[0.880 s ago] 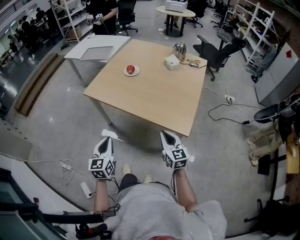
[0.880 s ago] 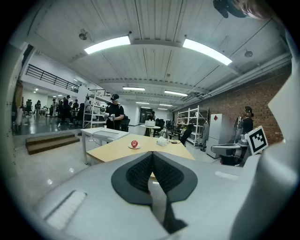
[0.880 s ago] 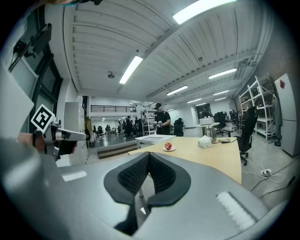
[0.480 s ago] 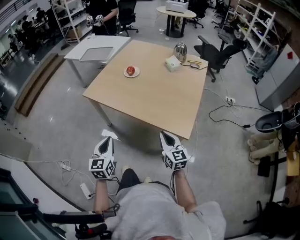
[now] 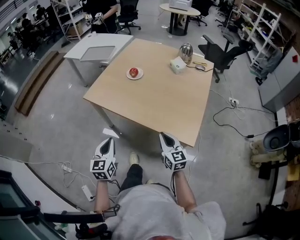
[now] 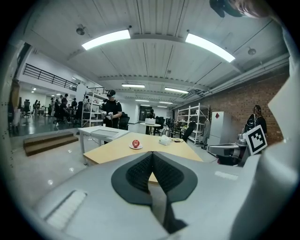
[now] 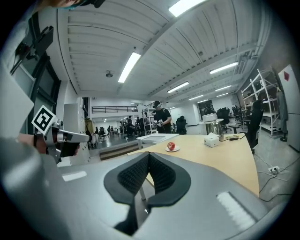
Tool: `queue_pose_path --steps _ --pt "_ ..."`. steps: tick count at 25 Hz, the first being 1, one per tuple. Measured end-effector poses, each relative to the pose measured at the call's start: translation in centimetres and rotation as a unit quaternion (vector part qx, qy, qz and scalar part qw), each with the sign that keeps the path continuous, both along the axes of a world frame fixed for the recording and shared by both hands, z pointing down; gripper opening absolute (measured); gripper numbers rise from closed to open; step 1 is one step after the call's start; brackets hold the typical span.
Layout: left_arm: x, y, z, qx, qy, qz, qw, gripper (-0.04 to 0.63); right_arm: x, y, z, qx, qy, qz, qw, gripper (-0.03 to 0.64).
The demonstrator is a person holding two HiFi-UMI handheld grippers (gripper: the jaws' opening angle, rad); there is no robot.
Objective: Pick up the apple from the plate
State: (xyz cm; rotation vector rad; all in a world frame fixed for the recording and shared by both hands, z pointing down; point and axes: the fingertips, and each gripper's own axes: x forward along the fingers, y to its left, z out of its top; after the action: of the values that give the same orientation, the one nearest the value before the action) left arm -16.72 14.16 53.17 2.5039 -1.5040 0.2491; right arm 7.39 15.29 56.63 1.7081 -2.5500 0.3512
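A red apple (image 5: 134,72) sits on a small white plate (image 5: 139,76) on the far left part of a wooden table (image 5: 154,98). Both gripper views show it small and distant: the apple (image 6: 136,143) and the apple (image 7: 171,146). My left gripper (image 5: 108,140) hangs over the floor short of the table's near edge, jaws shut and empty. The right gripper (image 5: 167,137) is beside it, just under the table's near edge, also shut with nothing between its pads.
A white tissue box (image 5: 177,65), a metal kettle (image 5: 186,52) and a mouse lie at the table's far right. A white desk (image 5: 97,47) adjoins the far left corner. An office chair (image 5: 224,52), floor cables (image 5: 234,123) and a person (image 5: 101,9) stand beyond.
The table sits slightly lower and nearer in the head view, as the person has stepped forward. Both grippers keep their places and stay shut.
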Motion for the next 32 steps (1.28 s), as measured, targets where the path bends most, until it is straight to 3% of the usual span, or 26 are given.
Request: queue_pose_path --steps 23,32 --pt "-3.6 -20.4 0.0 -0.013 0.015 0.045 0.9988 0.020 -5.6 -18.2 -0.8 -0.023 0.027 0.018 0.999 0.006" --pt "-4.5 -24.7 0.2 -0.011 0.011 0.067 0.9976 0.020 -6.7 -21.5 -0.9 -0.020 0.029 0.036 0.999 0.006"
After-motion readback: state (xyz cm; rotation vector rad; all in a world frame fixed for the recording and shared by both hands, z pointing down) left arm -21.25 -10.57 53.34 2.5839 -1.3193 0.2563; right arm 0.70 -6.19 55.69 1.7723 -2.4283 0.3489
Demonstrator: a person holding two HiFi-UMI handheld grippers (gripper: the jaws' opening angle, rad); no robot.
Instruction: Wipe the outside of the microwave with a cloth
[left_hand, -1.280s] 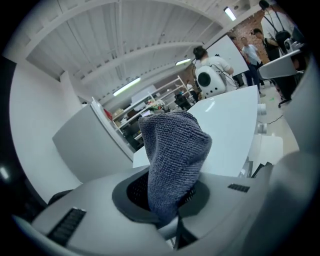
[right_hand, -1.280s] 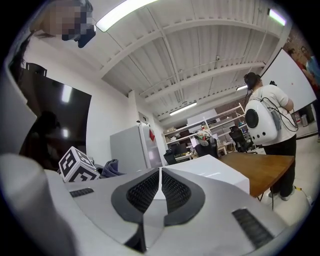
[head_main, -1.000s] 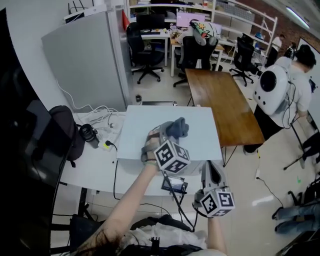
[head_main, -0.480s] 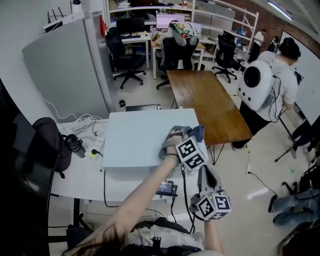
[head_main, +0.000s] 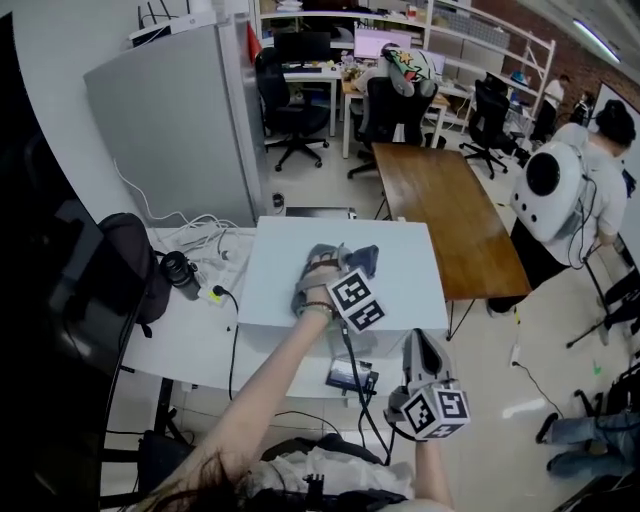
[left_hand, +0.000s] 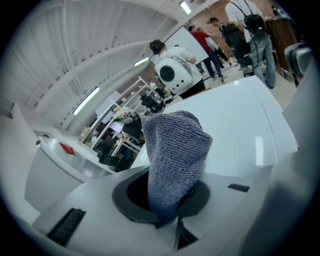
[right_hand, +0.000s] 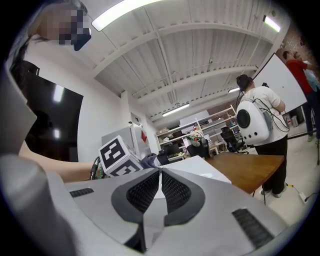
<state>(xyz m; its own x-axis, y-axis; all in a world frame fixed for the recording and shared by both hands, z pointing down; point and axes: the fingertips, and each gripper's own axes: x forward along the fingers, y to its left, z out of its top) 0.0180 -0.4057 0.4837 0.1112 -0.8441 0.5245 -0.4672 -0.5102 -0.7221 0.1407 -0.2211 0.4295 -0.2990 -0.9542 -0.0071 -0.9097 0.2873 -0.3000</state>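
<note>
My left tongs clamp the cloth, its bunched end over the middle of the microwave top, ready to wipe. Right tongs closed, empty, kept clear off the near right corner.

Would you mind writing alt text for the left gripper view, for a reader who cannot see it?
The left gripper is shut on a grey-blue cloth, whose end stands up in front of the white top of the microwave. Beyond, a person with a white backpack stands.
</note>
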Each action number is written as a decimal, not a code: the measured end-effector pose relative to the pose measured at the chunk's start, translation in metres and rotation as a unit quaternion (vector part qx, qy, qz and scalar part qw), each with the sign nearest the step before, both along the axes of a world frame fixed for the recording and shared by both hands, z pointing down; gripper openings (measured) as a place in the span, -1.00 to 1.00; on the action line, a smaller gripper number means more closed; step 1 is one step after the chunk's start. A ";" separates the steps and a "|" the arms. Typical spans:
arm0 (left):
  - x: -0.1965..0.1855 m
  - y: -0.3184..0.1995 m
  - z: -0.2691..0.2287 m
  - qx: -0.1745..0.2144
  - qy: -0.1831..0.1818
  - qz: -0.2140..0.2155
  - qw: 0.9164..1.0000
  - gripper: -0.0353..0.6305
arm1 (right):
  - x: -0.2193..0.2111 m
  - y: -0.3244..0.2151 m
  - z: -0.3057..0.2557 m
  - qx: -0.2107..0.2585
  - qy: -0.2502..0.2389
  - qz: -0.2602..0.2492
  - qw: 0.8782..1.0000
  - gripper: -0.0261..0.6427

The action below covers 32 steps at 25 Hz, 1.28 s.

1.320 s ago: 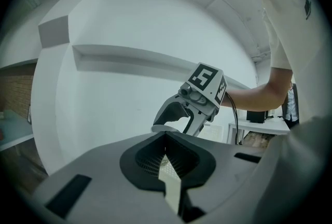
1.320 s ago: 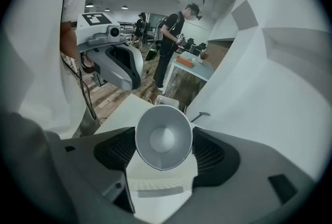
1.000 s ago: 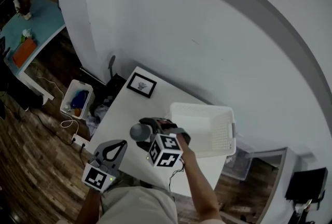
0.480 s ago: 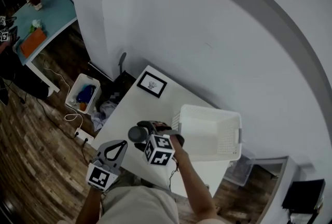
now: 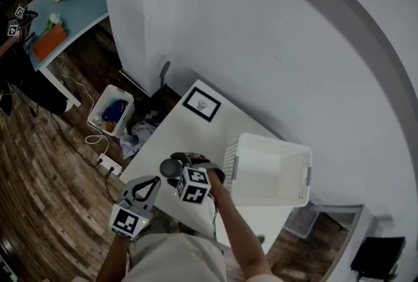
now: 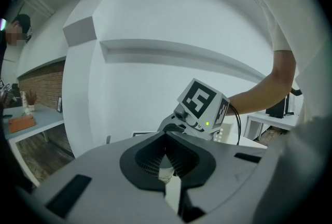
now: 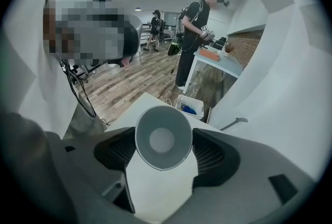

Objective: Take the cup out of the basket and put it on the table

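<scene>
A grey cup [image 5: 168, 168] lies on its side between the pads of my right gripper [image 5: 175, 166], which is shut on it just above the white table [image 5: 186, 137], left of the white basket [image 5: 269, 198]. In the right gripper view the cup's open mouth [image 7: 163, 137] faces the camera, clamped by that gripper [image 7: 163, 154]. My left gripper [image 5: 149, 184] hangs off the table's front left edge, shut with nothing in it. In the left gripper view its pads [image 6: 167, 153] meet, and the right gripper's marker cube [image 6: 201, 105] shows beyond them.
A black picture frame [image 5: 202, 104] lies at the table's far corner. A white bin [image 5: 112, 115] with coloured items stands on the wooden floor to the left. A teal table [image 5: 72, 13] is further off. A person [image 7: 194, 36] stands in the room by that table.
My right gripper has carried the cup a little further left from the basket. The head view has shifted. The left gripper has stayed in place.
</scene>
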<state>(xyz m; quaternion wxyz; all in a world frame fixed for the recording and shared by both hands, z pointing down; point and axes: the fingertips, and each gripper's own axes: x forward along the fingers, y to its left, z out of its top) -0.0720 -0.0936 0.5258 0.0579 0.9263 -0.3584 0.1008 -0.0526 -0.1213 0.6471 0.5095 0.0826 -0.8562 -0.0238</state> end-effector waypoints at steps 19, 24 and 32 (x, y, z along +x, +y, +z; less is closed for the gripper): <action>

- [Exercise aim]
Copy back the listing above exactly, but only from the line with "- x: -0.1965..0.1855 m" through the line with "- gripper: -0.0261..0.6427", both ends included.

- [Answer]
  - x: -0.1965..0.1855 m
  - y: -0.3184..0.1995 m
  - z: -0.2691..0.2287 m
  - qx: -0.1745..0.2144
  - qy: -0.1831..0.1818
  - qz: -0.2140..0.2155
  - qw: 0.9164..1.0000
  - gripper: -0.0353..0.6305
arm1 (right):
  - x: -0.2193..0.2111 m
  - y: -0.3244..0.2151 m
  - z: -0.3057..0.2557 m
  - qx: -0.2107..0.2585
  - qy: -0.2502..0.2389
  - qz: -0.2602..0.2492
  - qw: 0.8782..1.0000
  - gripper: -0.0261..0.6427

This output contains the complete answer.